129 Minn. 517

MARTIN DUER v. FRANK GAGNON.1

June 4, 1915.

Nos. 19,341-(137).

Verdict sustained by evidence.

1. The evidence is held sufficient to sustain the verdict.

Assault and battery — verdict not excessive.

2. The plaintiff, a man capable of earning 40 to 50 dollars a month, including his board, was beaten by defendant, his right leg was broken and he was confined in a hospital for about 14 weeks. Held, that a verdict for $1,200 was not excessive; nor does it appear that it was the result of passion or prejudice.

Cross-examination.

3. The conduct of plaintiff’s attorney, in asking certain questions during the cross-examination of the defendant, held not prejudicial error.

Request to charge jury.

4. The court did not err in denying defendant’s request to give certain instructions to the jury.

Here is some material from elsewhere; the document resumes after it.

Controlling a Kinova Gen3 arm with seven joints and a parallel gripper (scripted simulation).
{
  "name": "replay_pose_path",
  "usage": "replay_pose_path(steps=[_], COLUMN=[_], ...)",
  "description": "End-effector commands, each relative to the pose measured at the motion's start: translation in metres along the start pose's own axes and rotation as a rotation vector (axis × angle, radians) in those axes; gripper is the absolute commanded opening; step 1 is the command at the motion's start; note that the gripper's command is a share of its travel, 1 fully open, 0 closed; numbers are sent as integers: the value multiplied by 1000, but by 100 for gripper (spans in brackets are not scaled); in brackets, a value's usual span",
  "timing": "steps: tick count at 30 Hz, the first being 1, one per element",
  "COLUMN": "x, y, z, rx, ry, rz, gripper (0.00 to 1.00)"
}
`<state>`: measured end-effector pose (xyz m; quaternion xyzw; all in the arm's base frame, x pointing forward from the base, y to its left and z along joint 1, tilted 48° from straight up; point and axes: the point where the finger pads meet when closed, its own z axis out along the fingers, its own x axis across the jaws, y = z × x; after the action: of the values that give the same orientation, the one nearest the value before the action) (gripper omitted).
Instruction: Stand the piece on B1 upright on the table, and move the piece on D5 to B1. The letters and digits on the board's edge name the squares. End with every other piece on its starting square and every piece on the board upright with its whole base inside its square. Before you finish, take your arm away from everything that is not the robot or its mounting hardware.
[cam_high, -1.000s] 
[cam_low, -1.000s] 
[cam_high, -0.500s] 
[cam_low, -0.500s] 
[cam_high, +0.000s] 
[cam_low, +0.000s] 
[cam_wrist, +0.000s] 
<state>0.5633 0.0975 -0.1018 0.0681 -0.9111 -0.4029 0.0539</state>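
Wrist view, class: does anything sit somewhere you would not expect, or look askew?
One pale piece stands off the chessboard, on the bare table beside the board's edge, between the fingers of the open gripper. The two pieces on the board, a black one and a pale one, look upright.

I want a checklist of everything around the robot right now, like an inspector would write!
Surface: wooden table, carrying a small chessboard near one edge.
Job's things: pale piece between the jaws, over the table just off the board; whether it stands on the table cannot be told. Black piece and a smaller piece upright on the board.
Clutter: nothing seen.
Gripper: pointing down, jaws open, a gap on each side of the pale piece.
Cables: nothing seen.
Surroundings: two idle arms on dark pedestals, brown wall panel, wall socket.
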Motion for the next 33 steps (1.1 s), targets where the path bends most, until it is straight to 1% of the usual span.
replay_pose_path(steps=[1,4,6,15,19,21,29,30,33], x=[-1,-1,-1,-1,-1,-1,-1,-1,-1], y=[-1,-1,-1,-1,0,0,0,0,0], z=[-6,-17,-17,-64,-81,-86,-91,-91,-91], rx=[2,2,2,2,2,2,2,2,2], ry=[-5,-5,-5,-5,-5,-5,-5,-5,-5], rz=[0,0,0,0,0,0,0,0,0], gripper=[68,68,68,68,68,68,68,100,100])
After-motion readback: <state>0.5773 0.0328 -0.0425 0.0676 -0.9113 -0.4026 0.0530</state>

Action in the district court for Beltrami county to recover $5,000 for assault and battery. The case was tried before Stanton, J., and a jury which returned a verdict for $1,200. Erom an order denying his motion for judgment notwithstanding the verdict or for a new trial, defendant appealed.

Affirmed.

Charles W. Scrutchin, for appellant.

John F. Gibbons, for respondent.

*518Schaller, J.

Action for damages for an assault and battery. On the fifth day of June, 1914, the plaintiff, who was a working man, went into the saloon which was being run by the defendant in connection with a hotel at Bemidji, in this state. The plaintiff, having had a controversy with the defendant about a game of dice, went out of the saloon. Shortly afterward the defendant passed out of the saloon and onto the street, where the assault and battery was committed.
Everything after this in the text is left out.